A faithful transcript of all the lines below, with no pictures, is the goal here.

• DATASET EXCERPT
━━━━━━

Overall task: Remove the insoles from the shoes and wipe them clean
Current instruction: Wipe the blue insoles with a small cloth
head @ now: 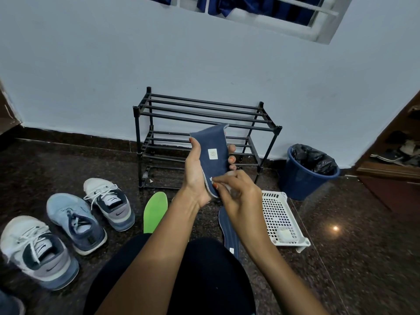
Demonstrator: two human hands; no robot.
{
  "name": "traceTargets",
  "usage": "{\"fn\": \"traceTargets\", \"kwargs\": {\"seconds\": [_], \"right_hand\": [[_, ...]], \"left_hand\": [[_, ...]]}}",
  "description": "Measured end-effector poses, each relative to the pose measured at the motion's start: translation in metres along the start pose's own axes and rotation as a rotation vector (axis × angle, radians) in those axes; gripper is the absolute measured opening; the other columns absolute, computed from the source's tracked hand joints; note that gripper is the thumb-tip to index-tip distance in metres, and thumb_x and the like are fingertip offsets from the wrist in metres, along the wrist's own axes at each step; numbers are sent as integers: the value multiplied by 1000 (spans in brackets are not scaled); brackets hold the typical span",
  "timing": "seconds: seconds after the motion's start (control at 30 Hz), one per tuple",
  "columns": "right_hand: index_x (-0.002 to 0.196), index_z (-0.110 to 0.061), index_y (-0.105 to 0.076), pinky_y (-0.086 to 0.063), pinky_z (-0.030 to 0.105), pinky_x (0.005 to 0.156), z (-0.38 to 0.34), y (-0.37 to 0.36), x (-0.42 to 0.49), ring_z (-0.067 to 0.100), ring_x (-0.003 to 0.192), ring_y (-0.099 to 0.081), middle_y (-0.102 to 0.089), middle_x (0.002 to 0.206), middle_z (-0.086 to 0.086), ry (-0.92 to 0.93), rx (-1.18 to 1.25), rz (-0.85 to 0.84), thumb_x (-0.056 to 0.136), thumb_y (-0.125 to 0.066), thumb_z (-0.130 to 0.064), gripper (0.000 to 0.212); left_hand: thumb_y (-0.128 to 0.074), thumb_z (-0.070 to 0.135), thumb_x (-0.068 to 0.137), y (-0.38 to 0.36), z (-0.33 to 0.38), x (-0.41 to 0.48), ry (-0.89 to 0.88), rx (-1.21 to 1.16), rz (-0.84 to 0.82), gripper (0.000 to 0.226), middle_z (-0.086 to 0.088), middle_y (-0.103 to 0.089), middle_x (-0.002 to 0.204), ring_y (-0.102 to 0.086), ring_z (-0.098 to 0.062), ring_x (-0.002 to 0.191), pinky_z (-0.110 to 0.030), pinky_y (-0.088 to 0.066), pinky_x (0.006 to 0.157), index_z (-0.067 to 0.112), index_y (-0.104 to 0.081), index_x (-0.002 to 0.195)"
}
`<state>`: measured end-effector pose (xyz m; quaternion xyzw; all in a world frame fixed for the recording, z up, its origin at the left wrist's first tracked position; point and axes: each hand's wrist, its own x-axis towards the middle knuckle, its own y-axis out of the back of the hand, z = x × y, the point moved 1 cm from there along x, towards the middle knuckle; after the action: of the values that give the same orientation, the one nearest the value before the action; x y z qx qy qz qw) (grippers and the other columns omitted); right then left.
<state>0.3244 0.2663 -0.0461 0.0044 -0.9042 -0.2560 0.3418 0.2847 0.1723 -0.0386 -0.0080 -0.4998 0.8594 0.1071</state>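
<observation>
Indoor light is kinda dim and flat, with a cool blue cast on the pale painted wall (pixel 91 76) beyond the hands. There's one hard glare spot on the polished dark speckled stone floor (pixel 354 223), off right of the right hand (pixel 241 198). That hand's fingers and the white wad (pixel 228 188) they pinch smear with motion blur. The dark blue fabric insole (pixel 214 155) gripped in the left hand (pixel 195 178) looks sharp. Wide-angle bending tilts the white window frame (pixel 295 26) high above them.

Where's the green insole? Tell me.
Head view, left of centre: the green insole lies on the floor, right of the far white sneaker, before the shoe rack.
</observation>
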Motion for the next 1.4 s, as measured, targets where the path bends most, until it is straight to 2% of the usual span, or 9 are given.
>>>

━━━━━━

• SOLUTION FOR THIS PROBLEM
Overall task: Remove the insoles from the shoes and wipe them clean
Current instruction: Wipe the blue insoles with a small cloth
head @ now: 
Demonstrator: two human hands; no robot.
{
  "name": "traceTargets",
  "usage": "{\"fn\": \"traceTargets\", \"kwargs\": {\"seconds\": [_], \"right_hand\": [[_, ...]], \"left_hand\": [[_, ...]]}}",
  "description": "Measured end-effector poses, each relative to the pose measured at the motion's start: translation in metres along the start pose's own axes and rotation as a rotation vector (axis × angle, radians) in those axes; gripper is the absolute measured opening; the other columns absolute, computed from the source's tracked hand joints; note that gripper is the thumb-tip to index-tip distance in metres, and thumb_x and the like are fingertip offsets from the wrist in metres, along the wrist's own axes at each step; numbers are sent as integers: the value multiplied by 1000 (spans in brackets are not scaled); brackets hold the typical span",
  "timing": "seconds: seconds after the motion's start (control at 30 Hz), one per tuple",
  "columns": "right_hand: index_x (-0.002 to 0.196), index_z (-0.110 to 0.061), index_y (-0.105 to 0.076), pinky_y (-0.086 to 0.063), pinky_z (-0.030 to 0.105), pinky_x (0.005 to 0.156), z (-0.38 to 0.34), y (-0.37 to 0.36), x (-0.42 to 0.49), ring_z (-0.067 to 0.100), ring_x (-0.003 to 0.192), ring_y (-0.099 to 0.081), middle_y (-0.102 to 0.089), middle_x (0.002 to 0.206), middle_z (-0.086 to 0.086), ry (-0.92 to 0.93), rx (-1.18 to 1.25), rz (-0.85 to 0.84), thumb_x (-0.056 to 0.136), thumb_y (-0.125 to 0.066), thumb_z (-0.130 to 0.064), gripper (0.000 to 0.212); left_hand: thumb_y (-0.128 to 0.074), thumb_z (-0.070 to 0.135), thumb_x (-0.068 to 0.137), y (-0.38 to 0.36), z (-0.33 to 0.38), x (-0.41 to 0.48), ry (-0.89 to 0.88), rx (-1.21 to 1.16), rz (-0.84 to 0.82), gripper (0.000 to 0.226), middle_z (-0.086 to 0.088), middle_y (-0.103 to 0.089), middle_x (-0.002 to 0.204), ring_y (-0.102 to 0.086), ring_z (-0.098 to 0.062), ring_x (-0.002 to 0.191), pinky_z (-0.110 to 0.030), pinky_y (-0.088 to 0.066), pinky_x (0.006 to 0.157), index_z (-0.067 to 0.112), index_y (-0.104 to 0.081), index_x (-0.002 to 0.195)"
}
`<state>`: measured end-effector pose (xyz m; quaternion xyzw; all in a world frame fixed for the recording, z up, its origin at the left wrist's first tracked position; point and axes: each hand's wrist, its own x-axis towards the middle knuckle, its own y-axis out of the back of the hand, z = x × y, the point moved 1 cm from there along x, towards the middle knuckle; after the action: of the values that give the same orientation, the one nearest the value before the action; x y z qx qy qz qw) (grippers and the other columns omitted); right then left.
<state>0.3244 0.2663 -0.0461 0.0044 -0.9042 -0.2560 0.3418 0.2847 0.1723 -0.0386 -0.0080 -0.4998 0.8594 0.1071</state>
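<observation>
Indoor light is kinda dim and flat, with a cool blue cast on the pale painted wall (pixel 91 76) beyond the hands. There's one hard glare spot on the polished dark speckled stone floor (pixel 354 223), off right of the right hand (pixel 241 198). That hand's fingers and the white wad (pixel 228 188) they pinch smear with motion blur. The dark blue fabric insole (pixel 214 155) gripped in the left hand (pixel 195 178) looks sharp. Wide-angle bending tilts the white window frame (pixel 295 26) high above them.

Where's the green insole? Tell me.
Head view, left of centre: the green insole lies on the floor, right of the far white sneaker, before the shoe rack.
</observation>
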Motion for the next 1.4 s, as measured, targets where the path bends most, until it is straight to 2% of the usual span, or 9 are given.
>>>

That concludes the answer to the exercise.